The charges Carey faced were misdemeanors that prosecutors said were based on conduct other than the act of flag burning itself, AP reported. Carey was charged with igniting a fire in an undesignated area and lighting a fire causing damage to property or park resources. Carey pleaded not guilty in September, and prosecutors later sought to proceed on those counts rather than on a law specifically centered on flag burning, the report said.

In its filing seeking dismissal, the Justice Department did not explain the reason for dropping the case, and AP reported that the U.S. Attorney’s office for the District of Columbia did not immediately respond to an email seeking comment. Carey’s legal representation and the civil-liberties organization backing him characterized the dismissal as a vindication of First Amendment protections for expressive conduct.

Carey’s attorney Mara Verheyden-Hilliard, one of Carey’s lawyers and a co-founder of the Partnership for Civil Justice Fund, said the prosecution should not have been brought. In a statement, Verheyden-Hilliard argued that “the government’s about-face is a critical vindication of those rights,” adding that the case could set groundwork for defending people whom the Trump administration targets for prosecution to silence viewpoints it does not like.

Carey also said he was protesting the executive order itself. In a statement carried by the Partnership for Civil Justice Fund, Carey said, “I set out to demonstrate that the First Amendment is sacred and that no administration has the right to supersede our constitutional rights,” AP reported. He said he had been targeted for federal prosecution for that position and expressed hope the outcome could help “the next person who takes a stand.”

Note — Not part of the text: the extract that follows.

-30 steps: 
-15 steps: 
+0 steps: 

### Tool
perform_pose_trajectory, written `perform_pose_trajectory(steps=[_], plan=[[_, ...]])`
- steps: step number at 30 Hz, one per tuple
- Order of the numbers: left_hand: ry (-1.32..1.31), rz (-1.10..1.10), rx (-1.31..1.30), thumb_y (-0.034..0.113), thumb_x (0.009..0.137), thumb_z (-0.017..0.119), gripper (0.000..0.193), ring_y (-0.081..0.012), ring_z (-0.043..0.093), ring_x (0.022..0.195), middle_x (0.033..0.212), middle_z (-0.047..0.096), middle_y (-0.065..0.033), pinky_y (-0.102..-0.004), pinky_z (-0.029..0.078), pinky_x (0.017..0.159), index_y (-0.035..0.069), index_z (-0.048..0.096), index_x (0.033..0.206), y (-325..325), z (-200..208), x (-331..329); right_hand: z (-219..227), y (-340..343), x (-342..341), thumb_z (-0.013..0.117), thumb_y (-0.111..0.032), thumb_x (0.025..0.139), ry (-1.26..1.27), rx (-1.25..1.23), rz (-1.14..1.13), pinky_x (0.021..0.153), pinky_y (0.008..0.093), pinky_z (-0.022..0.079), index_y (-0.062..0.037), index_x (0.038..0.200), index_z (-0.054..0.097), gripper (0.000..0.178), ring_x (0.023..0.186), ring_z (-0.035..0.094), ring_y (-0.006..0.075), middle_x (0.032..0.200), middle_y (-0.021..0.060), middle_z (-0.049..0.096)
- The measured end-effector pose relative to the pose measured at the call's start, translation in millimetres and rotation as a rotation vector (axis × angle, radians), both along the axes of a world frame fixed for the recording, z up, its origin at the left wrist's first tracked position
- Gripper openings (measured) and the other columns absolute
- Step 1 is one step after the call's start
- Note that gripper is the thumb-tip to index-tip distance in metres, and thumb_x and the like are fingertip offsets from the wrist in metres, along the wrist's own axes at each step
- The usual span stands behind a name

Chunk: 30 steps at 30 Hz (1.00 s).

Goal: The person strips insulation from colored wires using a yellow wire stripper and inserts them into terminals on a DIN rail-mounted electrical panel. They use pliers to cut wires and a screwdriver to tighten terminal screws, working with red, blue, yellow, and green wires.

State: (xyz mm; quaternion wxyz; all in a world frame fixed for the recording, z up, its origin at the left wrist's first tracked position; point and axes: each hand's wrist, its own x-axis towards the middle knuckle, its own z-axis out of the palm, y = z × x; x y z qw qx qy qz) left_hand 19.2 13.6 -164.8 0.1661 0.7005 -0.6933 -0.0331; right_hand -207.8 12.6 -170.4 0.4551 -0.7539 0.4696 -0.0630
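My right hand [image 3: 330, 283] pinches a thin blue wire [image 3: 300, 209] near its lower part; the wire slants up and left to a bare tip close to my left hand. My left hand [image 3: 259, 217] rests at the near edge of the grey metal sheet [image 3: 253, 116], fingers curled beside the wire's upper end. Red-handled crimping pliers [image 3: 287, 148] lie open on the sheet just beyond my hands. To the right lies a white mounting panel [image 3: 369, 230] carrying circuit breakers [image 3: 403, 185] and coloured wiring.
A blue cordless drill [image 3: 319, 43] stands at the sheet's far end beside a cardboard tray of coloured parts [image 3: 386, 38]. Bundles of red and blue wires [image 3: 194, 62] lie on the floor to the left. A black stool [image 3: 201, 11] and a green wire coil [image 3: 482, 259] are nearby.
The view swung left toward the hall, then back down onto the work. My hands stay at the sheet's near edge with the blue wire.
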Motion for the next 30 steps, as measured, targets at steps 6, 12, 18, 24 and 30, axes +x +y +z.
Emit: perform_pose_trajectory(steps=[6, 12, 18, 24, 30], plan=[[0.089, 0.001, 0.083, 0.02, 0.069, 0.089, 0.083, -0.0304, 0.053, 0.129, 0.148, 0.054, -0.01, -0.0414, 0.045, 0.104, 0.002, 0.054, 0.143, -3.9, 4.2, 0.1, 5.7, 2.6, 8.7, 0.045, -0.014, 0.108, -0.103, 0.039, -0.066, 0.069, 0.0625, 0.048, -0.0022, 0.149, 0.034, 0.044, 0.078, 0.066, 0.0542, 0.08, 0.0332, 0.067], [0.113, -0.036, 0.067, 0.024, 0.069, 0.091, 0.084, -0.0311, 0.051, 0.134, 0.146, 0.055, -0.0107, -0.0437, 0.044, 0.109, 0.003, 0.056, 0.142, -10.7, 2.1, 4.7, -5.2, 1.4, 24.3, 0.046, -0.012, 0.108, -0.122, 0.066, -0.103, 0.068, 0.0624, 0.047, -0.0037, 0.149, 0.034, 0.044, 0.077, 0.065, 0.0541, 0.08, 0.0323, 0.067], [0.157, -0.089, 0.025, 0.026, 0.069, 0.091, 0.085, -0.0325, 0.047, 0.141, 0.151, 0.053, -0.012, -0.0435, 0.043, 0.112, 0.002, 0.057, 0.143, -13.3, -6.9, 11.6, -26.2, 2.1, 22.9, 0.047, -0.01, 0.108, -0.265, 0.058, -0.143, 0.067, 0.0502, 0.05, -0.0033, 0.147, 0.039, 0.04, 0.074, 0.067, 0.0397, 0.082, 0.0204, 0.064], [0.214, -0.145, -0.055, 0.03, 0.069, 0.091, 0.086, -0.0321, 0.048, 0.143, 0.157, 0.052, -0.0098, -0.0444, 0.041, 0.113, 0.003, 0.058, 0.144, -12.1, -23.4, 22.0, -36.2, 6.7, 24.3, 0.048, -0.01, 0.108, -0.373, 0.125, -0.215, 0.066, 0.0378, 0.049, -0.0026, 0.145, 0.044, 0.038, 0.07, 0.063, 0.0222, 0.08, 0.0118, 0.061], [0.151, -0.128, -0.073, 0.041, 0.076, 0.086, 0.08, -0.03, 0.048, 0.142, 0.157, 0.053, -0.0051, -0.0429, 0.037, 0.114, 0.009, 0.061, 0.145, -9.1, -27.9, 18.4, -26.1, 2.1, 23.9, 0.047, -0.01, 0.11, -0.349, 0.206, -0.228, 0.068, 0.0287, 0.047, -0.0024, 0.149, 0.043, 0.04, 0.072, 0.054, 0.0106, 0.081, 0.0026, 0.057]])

In a telephone conversation on Saturday, Carey said the case shows “the Constitution still matters,” AP reported. The reporting also noted that the Supreme Court has ruled that flag burning is legitimate political expression protected under the Constitution, and that Trump’s executive order asserted authorities could prosecute flag burning if it “is likely to incite imminent lawless action” or amounts to “fighting words.”

Carey’s dismissal filing therefore returned federal attention to the same constitutional fault line that has shaped earlier flag-burning disputes: whether government can treat a burning flag as conduct punishable under standards tied to imminent disorder, or whether it remains protected speech. With the Justice Department seeking to dismiss the charges in this case, the next steps would fall to the court overseeing Carey’s misdemeanor prosecution in the District of Columbia.